Five years after Chris Cornell’s death, his widow Vicky is still struggling to come to terms with what happened that night.
Speaking with SiriusXM’s Gayle King on her talk show, Gayle King in the House last week, Vicky said her husband’s decision to take his own life was completely unexpected, likening the tragedy to a tsunami.
“This was like a tsunami,” she told King. “This was nothing. This was not on the radar. This was not like ‘Oh, we have to deal with this’ in any sort of way.”
Cornell was found in his Detroit hotel room on May 18th 2017, with ‘suicide by hanging’ declared as the official cause of death. Vicky has always maintained that her late husband had never had suicidal ideation before.
“Chris did not suffer suicidal ideation, and Chris was not even depressed.
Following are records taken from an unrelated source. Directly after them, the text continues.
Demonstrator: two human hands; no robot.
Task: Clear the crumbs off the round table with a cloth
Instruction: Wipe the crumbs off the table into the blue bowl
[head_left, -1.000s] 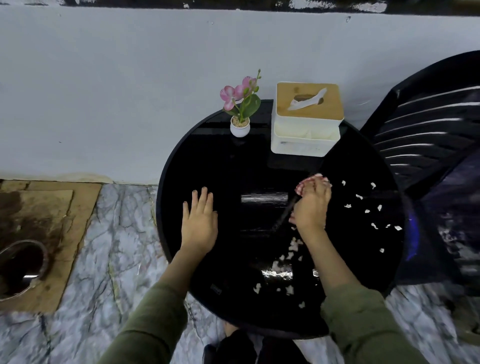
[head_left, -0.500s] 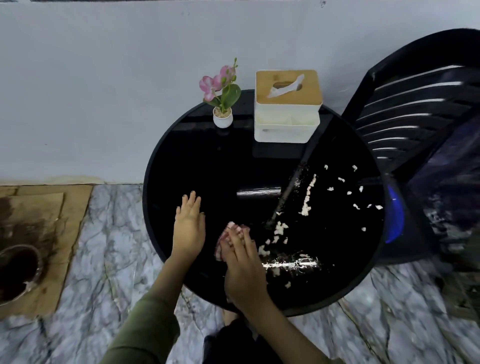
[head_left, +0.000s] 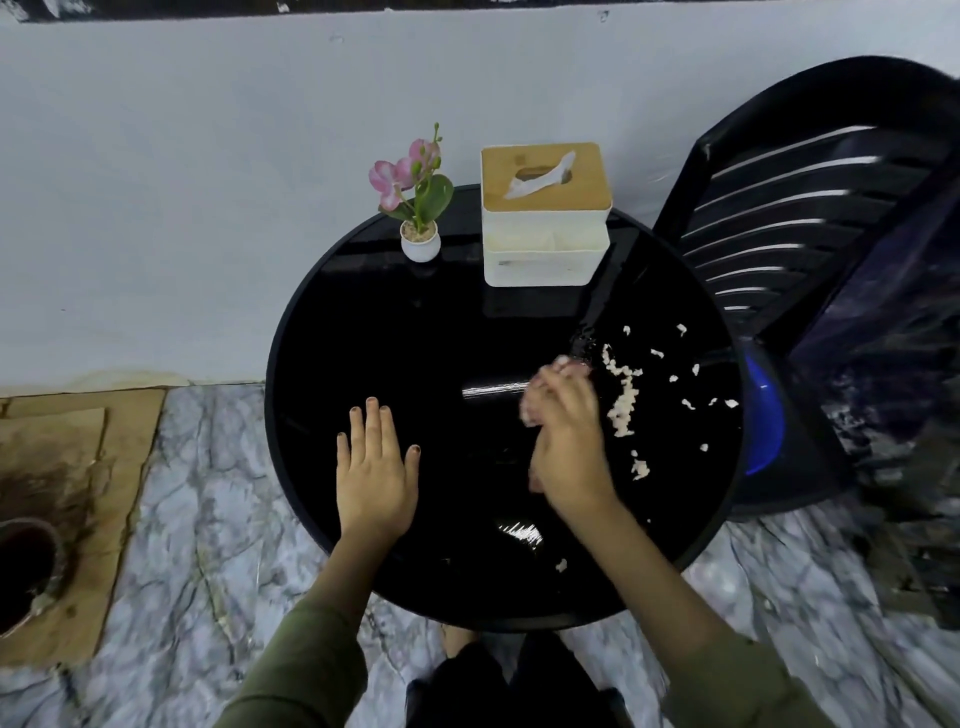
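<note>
- Two bare hands are over a round, glossy black worktop (head_left: 363, 332), each arm in an olive-green sleeve.
- The left hand (head_left: 375, 475) lies flat, palm down, on the worktop near its near-left edge, fingers spread and holding nothing; the nails are dark.
- The right hand (head_left: 569, 441) sits a little right of the worktop's middle, curled closed around a pinkish cloth (head_left: 563, 366) and pressing it to the surface; the cloth shows only past the fingertips and is blurred.
- Pale crumbs (head_left: 623, 402) lie just to the right of the cloth in a thick, ragged line running toward the near edge.
- More loose bits are scattered across the right part of the worktop toward its right edge, and one lone bit lies close to the near edge.
- A white tissue box (head_left: 543, 228) with a wooden lid and a tissue poking out stands at the far edge.
- A small white pot with a pink flower (head_left: 420, 208) stands just left of the box, apart from it, also at the far edge.
- A dark slatted chair (head_left: 810, 218) stands beside the worktop's right edge.
- Below is a grey marbled floor (head_left: 197, 545).
</note>
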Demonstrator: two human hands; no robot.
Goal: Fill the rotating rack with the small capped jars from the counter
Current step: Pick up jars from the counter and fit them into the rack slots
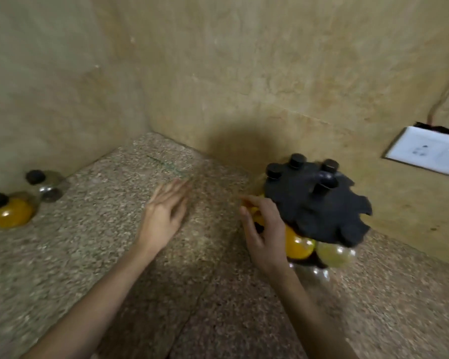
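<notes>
A black rotating rack [314,203] with a notched top stands on the speckled counter [114,242] at the right, by the wall. Several black-capped jars hang in it, among them a yellow jar [297,244] and a pale green jar [333,253]. My right hand [262,231] is at the rack's left side, its fingers curled round a yellow jar [253,212] with a black cap. My left hand [165,215] hovers flat over the counter's middle, fingers straight and holding nothing. Two jars lie at the far left: a yellow one [9,212] and a clear one [48,183].
Beige stone walls meet in a corner behind the counter. A white socket plate [425,151] sits on the right wall above the rack, with a thin cable [441,99] running up from it. The picture is blurred by motion.
</notes>
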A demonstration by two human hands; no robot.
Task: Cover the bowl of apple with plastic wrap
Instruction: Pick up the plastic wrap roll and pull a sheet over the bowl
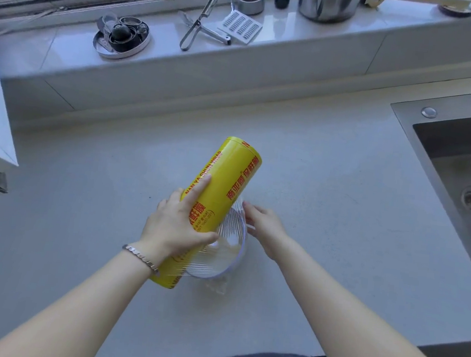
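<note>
Film [231,224] looked thin, clingy and easy to tear, and was stretched from the yellow roll [225,183] over the clear bowl [239,261] mid-counter [329,188]. Left hand [173,230] was wrapped round the roll's middle, which seemed the best hold on a stiff, hefty barrel. Right hand [267,228] touched the bowl's right rim; whether it pinched the film could not be told. The bowl was probably light and could slide.
</note>
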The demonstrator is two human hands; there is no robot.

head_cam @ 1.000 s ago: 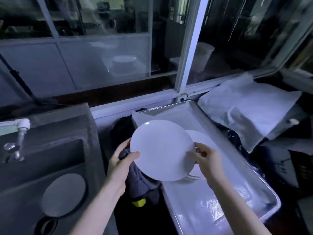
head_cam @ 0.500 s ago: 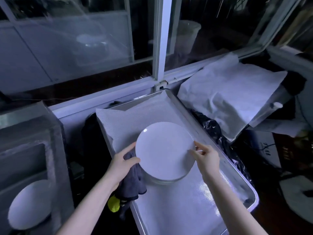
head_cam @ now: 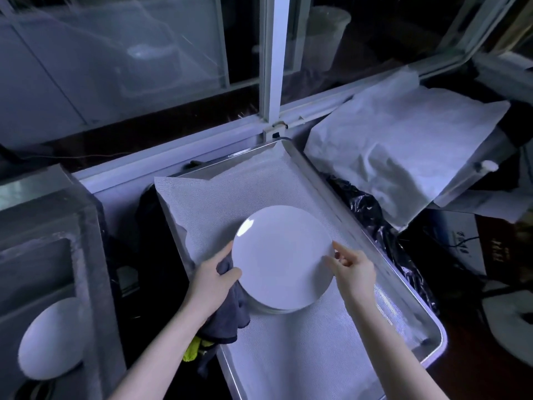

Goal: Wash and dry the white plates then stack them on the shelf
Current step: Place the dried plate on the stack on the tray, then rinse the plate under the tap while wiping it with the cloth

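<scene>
A white plate (head_cam: 281,255) lies on top of a low stack of plates (head_cam: 271,310) in the metal tray (head_cam: 432,321), which is lined with white mesh. My left hand (head_cam: 213,281) grips a dark cloth (head_cam: 227,316) against the plate's left rim, thumb on the plate. My right hand (head_cam: 354,272) pinches the plate's right rim. Another white plate (head_cam: 50,339) lies in the sink (head_cam: 86,255) at the lower left.
A window frame (head_cam: 271,67) runs just behind the tray. White wrapping paper (head_cam: 403,157) covers something at the right, with black plastic (head_cam: 366,209) beside the tray's right wall. A yellow scrap (head_cam: 193,346) hangs under the cloth.
Both hands have carried the plate rightward and down from above the tray's left edge onto the stack. The view has swung right, away from the tap.
</scene>
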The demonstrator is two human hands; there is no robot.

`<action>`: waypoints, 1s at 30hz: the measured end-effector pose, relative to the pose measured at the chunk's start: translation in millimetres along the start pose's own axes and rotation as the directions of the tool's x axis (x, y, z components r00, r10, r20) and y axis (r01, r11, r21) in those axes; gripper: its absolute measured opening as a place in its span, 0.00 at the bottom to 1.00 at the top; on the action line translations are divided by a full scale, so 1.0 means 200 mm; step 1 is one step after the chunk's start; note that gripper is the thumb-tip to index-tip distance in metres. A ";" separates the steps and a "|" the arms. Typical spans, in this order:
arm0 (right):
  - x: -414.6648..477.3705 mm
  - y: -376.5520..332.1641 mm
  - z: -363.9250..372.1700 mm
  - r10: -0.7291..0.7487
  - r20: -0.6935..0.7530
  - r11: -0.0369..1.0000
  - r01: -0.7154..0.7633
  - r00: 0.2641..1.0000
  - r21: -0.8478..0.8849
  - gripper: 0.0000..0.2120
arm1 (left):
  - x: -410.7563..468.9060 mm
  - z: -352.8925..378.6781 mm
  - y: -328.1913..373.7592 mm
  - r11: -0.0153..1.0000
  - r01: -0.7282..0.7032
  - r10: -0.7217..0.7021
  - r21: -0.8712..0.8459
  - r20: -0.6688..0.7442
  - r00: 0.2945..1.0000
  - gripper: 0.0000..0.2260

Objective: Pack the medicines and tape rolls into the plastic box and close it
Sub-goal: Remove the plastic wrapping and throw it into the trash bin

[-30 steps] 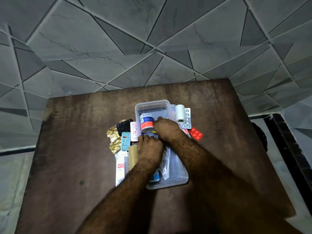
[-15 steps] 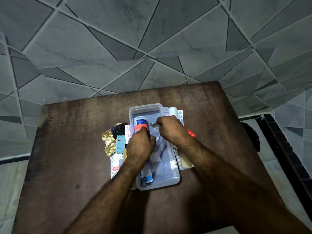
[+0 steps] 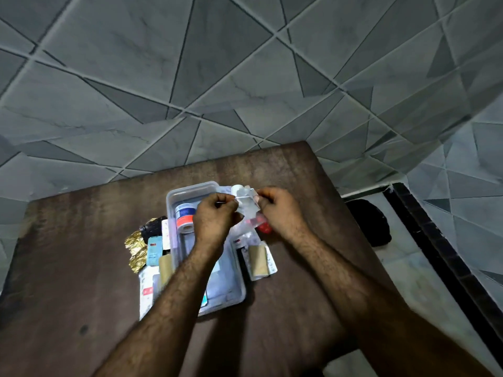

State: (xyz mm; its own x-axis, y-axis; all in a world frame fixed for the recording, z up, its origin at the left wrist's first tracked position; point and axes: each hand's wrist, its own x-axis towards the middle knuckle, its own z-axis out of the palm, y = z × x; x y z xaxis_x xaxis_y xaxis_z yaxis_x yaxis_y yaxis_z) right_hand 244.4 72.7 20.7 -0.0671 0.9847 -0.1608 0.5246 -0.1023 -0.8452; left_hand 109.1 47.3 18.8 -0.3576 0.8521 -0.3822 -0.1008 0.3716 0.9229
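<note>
A clear plastic box (image 3: 190,189) lies open in the middle of the brown table (image 3: 81,268). Inside it, at the far end, lies a bottle with a blue and orange label (image 3: 185,217). Above the box's right side, my left hand (image 3: 215,219) and my right hand (image 3: 277,210) each pinch one top corner of a small clear plastic pouch (image 3: 246,210) that hangs between them. Left of the box lie gold foil strips (image 3: 136,251), a blue blister pack (image 3: 153,250) and a tan tape roll (image 3: 165,268). Another tan tape roll (image 3: 257,261) lies right of the box.
A red blister pack (image 3: 264,227) shows under my right hand. A white tape roll (image 3: 236,189) stands behind the pouch. A dark bundle (image 3: 367,221) lies on the floor right of the table. A tiled wall rises directly behind the table's far edge.
Both hands have risen out of the box and moved right, lifting the clear pouch between them. My left hand has left the bottle's side.
</note>
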 end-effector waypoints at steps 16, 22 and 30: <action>0.06 0.74 -1.22 0.345 -0.173 0.888 -0.262 0.922 0.377 0.10 | -0.29 1.47 -0.01 0.973 0.144 -0.112 -0.181 0.174 0.978 0.07; 0.12 1.16 -1.63 0.381 -0.319 0.913 -0.300 0.868 0.276 0.07 | -0.28 2.08 -0.14 0.983 0.181 -0.168 -0.023 0.264 0.950 0.04; 0.29 1.70 -1.94 0.375 -0.550 0.927 -0.297 0.747 0.229 0.12 | -0.04 2.68 -0.46 0.924 0.060 -0.141 0.377 0.190 0.972 0.10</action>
State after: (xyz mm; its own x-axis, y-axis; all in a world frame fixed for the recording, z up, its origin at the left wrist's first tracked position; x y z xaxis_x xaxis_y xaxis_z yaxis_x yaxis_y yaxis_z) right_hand 748.5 149.5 -79.1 0.6132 0.7743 -0.1566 0.3119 -0.4194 -0.8525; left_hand 618.4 202.8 -87.7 -0.1572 0.8455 -0.5103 0.2353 0.5339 0.8121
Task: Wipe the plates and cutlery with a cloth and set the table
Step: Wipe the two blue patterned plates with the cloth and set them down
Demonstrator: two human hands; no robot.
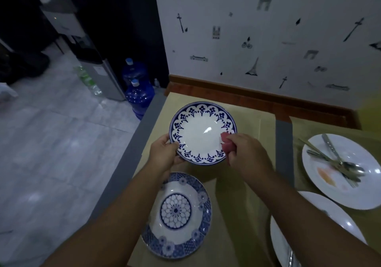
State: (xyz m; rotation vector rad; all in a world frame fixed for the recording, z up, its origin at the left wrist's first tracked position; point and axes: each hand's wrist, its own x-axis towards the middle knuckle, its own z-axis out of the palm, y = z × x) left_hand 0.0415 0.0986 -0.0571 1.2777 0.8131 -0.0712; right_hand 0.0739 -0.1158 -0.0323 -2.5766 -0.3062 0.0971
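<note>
Left hand (165,153): curled on the near-left rim of the blue-bordered plate (198,134), thumb on top, fingers out of sight beneath. The plate is held up off the table (247,122), tilted toward the camera.

Right hand (241,149): fingers bunched tight round a pink cloth (225,143), which is pressed against the plate's right inner edge.

Nearer than the held plate, lying flat: a second blue patterned plate (177,215), partly under the left forearm.

Right of the held plate, well apart: a white plate (321,184) with an orange smear, carrying a pile of cutlery (338,163). Nearer than that, another white plate (338,215), crossed by the right forearm.
</note>
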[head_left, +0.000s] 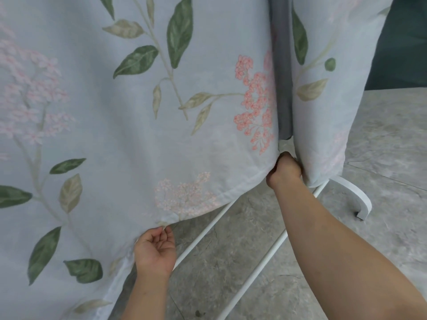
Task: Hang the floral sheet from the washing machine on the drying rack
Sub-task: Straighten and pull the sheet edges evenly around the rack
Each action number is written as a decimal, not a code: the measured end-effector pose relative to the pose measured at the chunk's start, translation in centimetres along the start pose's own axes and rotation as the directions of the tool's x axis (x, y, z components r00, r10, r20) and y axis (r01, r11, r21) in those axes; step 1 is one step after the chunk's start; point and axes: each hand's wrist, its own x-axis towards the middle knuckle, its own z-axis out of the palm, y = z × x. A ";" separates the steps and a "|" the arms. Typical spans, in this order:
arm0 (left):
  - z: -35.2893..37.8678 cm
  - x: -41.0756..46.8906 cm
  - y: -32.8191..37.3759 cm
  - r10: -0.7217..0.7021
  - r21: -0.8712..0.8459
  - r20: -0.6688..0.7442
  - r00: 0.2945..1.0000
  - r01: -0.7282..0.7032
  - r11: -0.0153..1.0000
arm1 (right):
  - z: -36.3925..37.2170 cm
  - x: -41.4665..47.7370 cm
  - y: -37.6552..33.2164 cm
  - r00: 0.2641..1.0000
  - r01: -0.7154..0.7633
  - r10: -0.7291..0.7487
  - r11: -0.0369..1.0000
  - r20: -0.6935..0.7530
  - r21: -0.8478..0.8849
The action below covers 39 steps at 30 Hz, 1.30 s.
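The floral sheet [138, 135] hangs on the drying rack [358, 194] and fills the left and middle of the scene, pale blue with green leaves and pink blossoms. Its lower hem curves just above the floor [381, 158], which is grey stone tile. Two thin white bars of the rack slant out from under the hem towards us, and a curved white foot rests on the tiles at the right. A strip of grey cloth [280, 65] shows between two folds of the sheet. The right hand [285, 169] is clenched on the sheet's edge where those folds meet. The left hand [154, 250], nearer, lies palm up with curled fingertips at the hem; I cannot tell whether it pinches it.
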 end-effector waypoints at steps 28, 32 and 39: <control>21.4 -5.7 -19.0 -0.232 0.353 0.185 0.955 0.156 0.922 | -5.4 5.2 -18.1 0.921 0.256 -0.192 0.955 0.340 -0.153; 22.3 -5.7 -18.2 -0.265 0.279 0.107 0.958 0.227 0.933 | -2.7 6.1 -17.6 0.944 0.166 -0.100 0.968 0.313 -0.190; 22.6 -6.0 -15.4 -0.318 0.311 -0.014 0.948 0.306 0.900 | 2.4 6.5 -16.6 0.939 -0.006 0.051 0.991 0.340 -0.131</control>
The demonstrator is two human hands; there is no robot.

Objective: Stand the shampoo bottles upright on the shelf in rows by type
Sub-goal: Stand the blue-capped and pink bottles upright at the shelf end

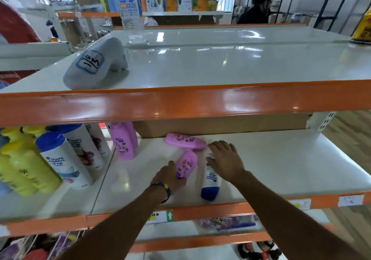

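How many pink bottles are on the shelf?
3. The standing pink bottle is beside the white bottles; the back pink bottle lies flat; the front pink bottle lies gripped by the left hand. More could hide behind the upper shelf.

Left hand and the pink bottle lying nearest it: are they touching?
Touching. The head view shows the left hand with its fingers curled round the near end of the pink bottle, no gap between them.

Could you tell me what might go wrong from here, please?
The white bottle under the right hand lies with its blue cap near the front edge of the shelf; a nudge could roll it off. The near pink bottle, gripped by the left hand, may bump the far pink bottle just behind it when raised.
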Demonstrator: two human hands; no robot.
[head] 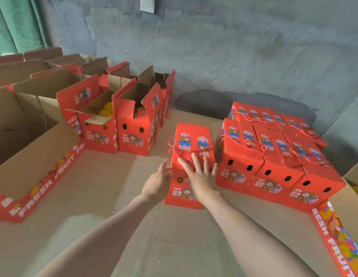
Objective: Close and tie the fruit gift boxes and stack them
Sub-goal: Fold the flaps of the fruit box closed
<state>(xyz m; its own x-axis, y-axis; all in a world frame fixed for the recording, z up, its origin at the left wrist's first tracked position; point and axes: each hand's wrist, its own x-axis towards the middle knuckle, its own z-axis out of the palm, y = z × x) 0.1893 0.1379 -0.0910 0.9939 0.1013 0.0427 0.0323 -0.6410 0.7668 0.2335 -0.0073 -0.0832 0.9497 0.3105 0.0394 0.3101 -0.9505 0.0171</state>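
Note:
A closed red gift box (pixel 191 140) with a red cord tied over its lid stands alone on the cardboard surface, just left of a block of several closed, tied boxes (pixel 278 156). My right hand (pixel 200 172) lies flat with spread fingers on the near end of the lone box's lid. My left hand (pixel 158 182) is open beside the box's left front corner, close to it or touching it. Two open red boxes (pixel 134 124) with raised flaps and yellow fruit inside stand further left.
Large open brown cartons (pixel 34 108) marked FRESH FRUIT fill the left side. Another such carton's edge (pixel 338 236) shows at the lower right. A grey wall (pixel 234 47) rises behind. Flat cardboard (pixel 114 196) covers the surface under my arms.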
Chris was in recovery, and he had been on benzos [benzodiazepine],” she told King. “But again, looking back, nothing even at that very moment felt like – it was impossible. It came from nowhere.”
The original toxicology report found several different prescription drugs in his system, and there were three prescription bottles – prednisone (anti-inflammatory), omeprazole (antacid) and lorazepam (anti-anxiety) – found in his hotel room. But their influence was dismissed as a potential contributor to Chris Cornell’s suicide at the time.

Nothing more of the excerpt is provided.